By the time the legal process finished Berry was convicted of violating the Mann Act (transporting a minor across state lines for immoral purposes) and began serving a three-year sentence in '62. Parole came just two years later and Berry attempted to resurrect his career. He had some help. The Beach Boys had reworked "Sweet Little Sixteen" into their first hit "Surfin' U.S.A." Also, the Rolling Stones put out a cover of "Come On," another Berry chestnut. On his own he created the humorous "No Particular Place To Go" and "You Never Can Tell." And though it never cracked the Top 40 Berry also released "Promised Land." (Over a decade later a version of this song would be among Elvis' final recordings). However, the British invasion soon ruled the U.S. charts and that was that.

By '66 Berry was signed to Mercury Records. The relationship did more harm than good with Berry re-recording his classics. These performances in no way compared with the originals. Still, it was a paycheck.

The early '70s Berry landed in England recording with notable Brit Rockers including members of the Faces. "The London Chuck Berry Sessions," containing both live and studio tracks was Berry's most commercially successful album which contained his biggest hit, the silly novelty song "My Ding-A-Ling." It rolled out in '72.

In '79 Berry found himself in the slammer again, this time for tax evasion. Ironically, prior to serving his five-month sentence, he performed at the White House at the special request of President Jimmy Carter.

Long out of the limelight, Berry died on March 18th, 2017, at his home in St. Louis at age 90.

His songwriting, singing, guitar playing and showmanship left an indelible imprint on Rock n' Roll.
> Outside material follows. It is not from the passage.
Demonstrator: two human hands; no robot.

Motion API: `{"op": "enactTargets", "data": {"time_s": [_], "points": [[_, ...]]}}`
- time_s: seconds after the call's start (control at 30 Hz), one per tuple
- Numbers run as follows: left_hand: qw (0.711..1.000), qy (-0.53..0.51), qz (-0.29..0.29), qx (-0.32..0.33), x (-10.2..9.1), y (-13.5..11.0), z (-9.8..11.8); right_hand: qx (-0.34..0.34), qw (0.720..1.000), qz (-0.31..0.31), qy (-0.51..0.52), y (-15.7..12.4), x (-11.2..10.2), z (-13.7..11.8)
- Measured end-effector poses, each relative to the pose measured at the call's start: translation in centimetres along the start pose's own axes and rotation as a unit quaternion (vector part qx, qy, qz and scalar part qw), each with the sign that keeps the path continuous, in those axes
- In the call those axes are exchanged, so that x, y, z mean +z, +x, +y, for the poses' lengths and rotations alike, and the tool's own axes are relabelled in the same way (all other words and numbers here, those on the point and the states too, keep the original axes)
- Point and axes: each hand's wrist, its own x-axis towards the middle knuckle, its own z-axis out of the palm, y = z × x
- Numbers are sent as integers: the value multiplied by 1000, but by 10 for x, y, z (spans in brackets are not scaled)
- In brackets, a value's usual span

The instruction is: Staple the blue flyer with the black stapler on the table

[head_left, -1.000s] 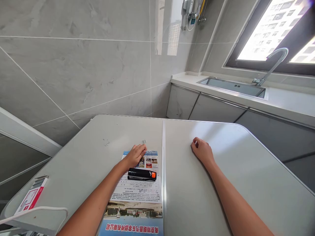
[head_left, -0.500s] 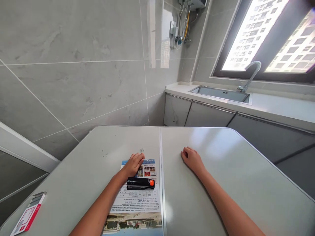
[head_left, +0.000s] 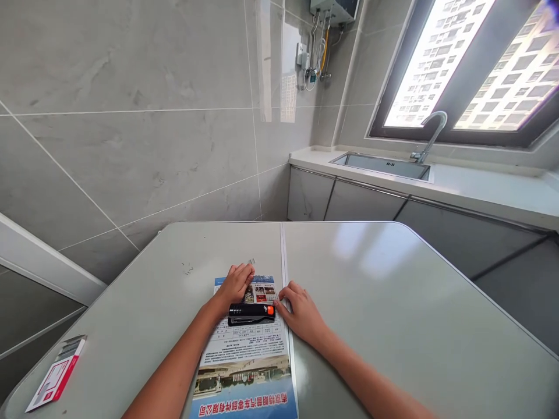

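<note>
A printed brochure (head_left: pixel 244 350) with blue bands and photographs lies upside down to me on the table. On its upper part my left hand (head_left: pixel 237 284) lies with its fingers drawn together, holding the top of it against the table; the underside of the fingers is hidden. A black stapler (head_left: pixel 248 313) with an orange patch at its right end lies across the sheet, just below that hand. At the stapler's right end is my right hand (head_left: pixel 302 313), thumb and fingers apart, the thumb tip close to it; whether they touch I cannot tell.
Small staples (head_left: pixel 187 269) are scattered on the table (head_left: pixel 393 326), and small metal bits (head_left: pixel 251 261) lie beyond my left fingertips. A red and white pack (head_left: pixel 56 375) lies at the left edge. Behind stands a counter with a sink (head_left: pixel 384 165) and a tap (head_left: pixel 432 137).
My right hand has moved left from the bare table to the stapler's right end, and its fingers have spread. My view has tilted slightly; more of the brochure's near end shows.
</note>
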Motion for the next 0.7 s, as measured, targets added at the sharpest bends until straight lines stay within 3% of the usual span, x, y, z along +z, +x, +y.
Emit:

As one of Rock n' Roll's founding fathers, Berry's career also had a down side. There were his legal troubles and the tendency to sleepwalk through live shows often with unrehearsed pick-up groups (anything to save a buck). But like his contemporaries, Elvis Presley, Little Richard and Jerry Lee Lewis, Berry was larger than life. That's his legacy.

Chuck Berry Discography

Chuck Berry is a singles artist and incredible singles they are. His music has been packaged and re-packaged but it's important to get the original Chess recordings. Those are not only the best but they are the only ones that count. Another argument for the Chess recordings: stellar musicians back Berry. That's not the case on much of his later work.

"Chuck Berry's Greatest Hits," "Chuck Berry's Golden Decade" and "His Best: Volume I" are excellent. For a complete retrospective there's "Anthology," a two CD set that has the hits from "Maybellene" to "My Ding-A-Ling" along with album tracks and R&B titles. It's a great look at Berry's career and talent, beyond the obvious.

"The London Chuck Berry Sessions" is OK. Its popularity was due to a combination of working with famous British musicians and finally getting the recognition due.

Avoid re-recordings done in the '60s. These are second rate and Berry sounds like he's doing it for the money - probably was. Also, live recordings are usually a waste since Berry rarely toured with a back-up group preferring to use local musicians. It saved money but didn't always make for a great show.

Gotta Haves:

Chuck Berry Anthology:
It's all here. Chuck Berry's classic Rockers, "Johnny B. Goode," Roll Over Beethoven," etc. and even his not so classic "My Ding-A-Ling." Also, this set traces Berry's R&B influences on lesser-known but no less impressive tracks.